Narrator: Regina has also invited Human Resources Director Carmen Alongway to the meeting. Carmen was formerly the Director of Human Resources at Genaflek. Because RPZ Social Media Analytics was too small to have a Director of Human Resources, Carmen was asked to take this position when Genaflek was acquired.
Regina: Hi. Come on in!
Charlie: Nice to see you.
Regina: Charlie, Carmen, and I were just discussing some things we would like to have your feedback on.
Carmen: As you know, we’re working on a plan to restructure our teams from Genaflek and RPZ Social Media analytics.
Charlie: Well, whatever decision we make needs to make it easier for me to assign resources. I have not been able to schedule consultants to clients effectively.
Regina: And why is that, Charlie?
Charlie: Well, we are branding ourselves as a one-stop-shop for all of the clients’ marketing needs. But the reality of it is very few of the consultants have expertise in both social media marketing and traditional marketing. It is hard for me to schedule consultants when there is a gap in just about everyone’s skills sets.

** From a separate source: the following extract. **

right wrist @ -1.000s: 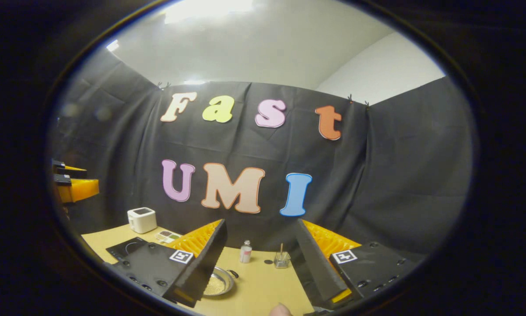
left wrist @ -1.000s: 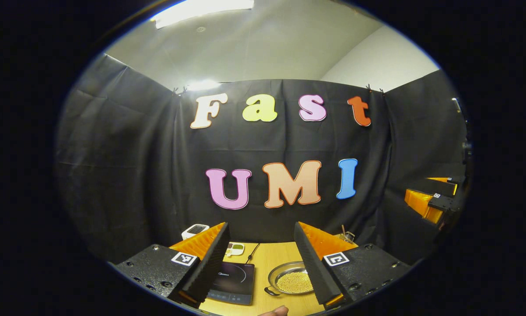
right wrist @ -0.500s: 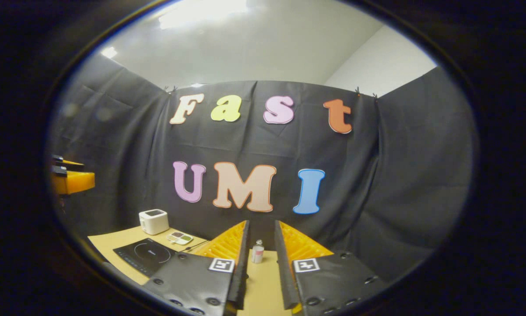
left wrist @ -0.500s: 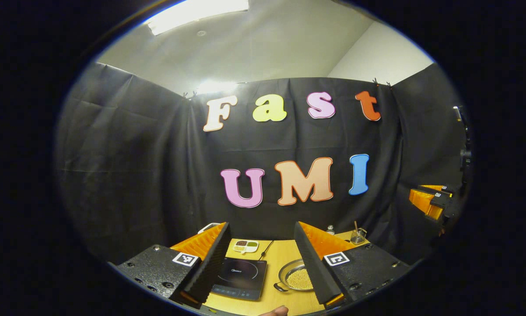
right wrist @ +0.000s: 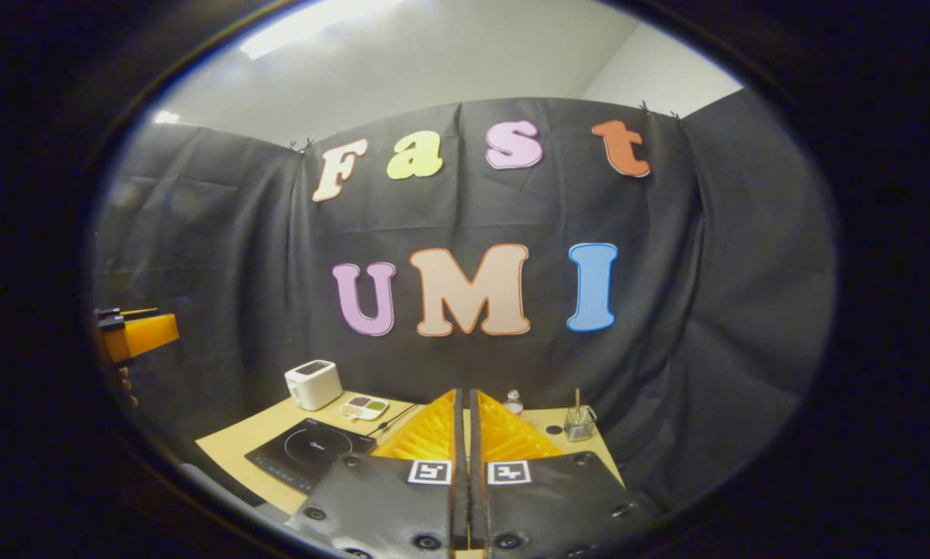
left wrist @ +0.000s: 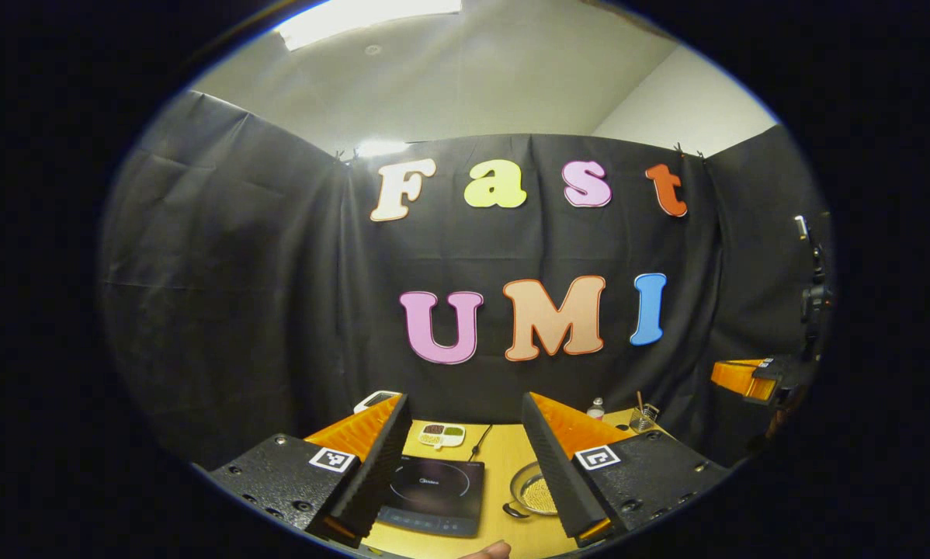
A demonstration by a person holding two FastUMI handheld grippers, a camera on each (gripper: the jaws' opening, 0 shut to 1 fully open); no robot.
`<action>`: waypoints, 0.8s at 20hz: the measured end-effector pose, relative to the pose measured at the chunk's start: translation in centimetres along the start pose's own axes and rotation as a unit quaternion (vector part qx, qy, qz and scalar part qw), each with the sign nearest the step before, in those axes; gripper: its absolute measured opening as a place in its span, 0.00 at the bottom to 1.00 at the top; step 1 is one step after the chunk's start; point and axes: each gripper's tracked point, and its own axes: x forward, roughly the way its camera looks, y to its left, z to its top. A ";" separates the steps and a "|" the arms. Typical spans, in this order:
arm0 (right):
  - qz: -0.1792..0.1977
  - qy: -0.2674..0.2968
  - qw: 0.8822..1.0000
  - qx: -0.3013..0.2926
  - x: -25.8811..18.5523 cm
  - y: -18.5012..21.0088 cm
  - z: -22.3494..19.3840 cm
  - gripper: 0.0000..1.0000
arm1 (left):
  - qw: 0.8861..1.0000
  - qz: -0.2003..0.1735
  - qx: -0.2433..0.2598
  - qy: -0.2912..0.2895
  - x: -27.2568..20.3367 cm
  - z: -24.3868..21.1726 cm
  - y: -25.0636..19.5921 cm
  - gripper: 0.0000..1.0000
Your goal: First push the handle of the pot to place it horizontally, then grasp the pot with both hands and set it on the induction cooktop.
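In the left gripper view the left gripper (left wrist: 465,458) hangs above the wooden table (left wrist: 504,454) with its jaws spread wide and nothing between them; through the gap the induction cooktop (left wrist: 434,493) lies flat at about 7 o'clock from the view's centre, and the pot (left wrist: 535,495) sits on the table just to the right of it, apart from it, partly hidden behind the right-hand finger; the pot is shallow and round, holds pale grains, and one small dark side handle (left wrist: 514,511) sticks out at about 7 o'clock from its rim, so its handle axis seems to run slantwise rather than level across the view, though the far handle is hidden; beyond the cooktop lies a small divided dish (left wrist: 442,435), and at the table's back right stand a small bottle (left wrist: 595,407) and a glass cup (left wrist: 642,419) with a stick in it; the right gripper (left wrist: 744,378) shows at 3 o'clock, well apart; in the right gripper view the right gripper (right wrist: 465,435) has its jaws pressed together on nothing; the cooktop (right wrist: 310,454) lies at 8 o'clock, a white toaster (right wrist: 314,384) behind it, and the left gripper (right wrist: 135,335) shows at 9 o'clock.
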 end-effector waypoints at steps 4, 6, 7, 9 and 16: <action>-0.031 0.034 0.999 0.026 2.2 3.0 -3.1 0.02 | 0.999 -0.036 0.004 0.004 2.2 -1.7 3.2 0.87; -0.043 0.047 0.998 0.025 2.4 4.3 -4.3 0.02 | 0.999 -0.049 0.003 0.013 3.0 -2.8 4.6 0.87; -0.050 0.053 0.997 0.023 2.4 4.8 -5.1 0.02 | 0.998 -0.058 -0.001 0.009 3.4 -2.7 4.8 0.88; -0.061 0.075 0.995 0.030 2.3 5.5 -7.0 0.02 | 0.998 -0.068 0.001 0.016 4.3 -3.4 5.5 0.87; -0.046 0.182 0.981 0.051 2.9 6.6 -15.3 0.02 | 0.997 -0.053 -0.021 0.054 7.0 -7.5 6.5 0.87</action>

Carmen: I know that is a problem. I think we should consider extensive training to get everybody up to speed.
Regina: What do you mean by “up to speed,” Carmen?
Carmen: Well, we want each of our consultants to be true marketing experts.
Regina: Do we? Why not have teams of consultants that work together?
Carmen: I can see the appeal of that, but to me marketing is about establishing relationships. It is that one-on-one that people trust, and our clients are used to having that consultant that takes care of all their needs. If we assess the skills and talents I think we can get people where they need to be and get the resources that they require.
Charlie: I do not know if that is feasible, Carmen. The RPZ consultants are accustomed to being social media marketing specialists, not marketing generalists.
Carmen: I understand, but at Genaflek, that is what our consultants did. They just did not do the social media marketing components.
Regina: Okay, alright – there are a number of different directions that we can go here. I think we really need to think outside the box. What do you think?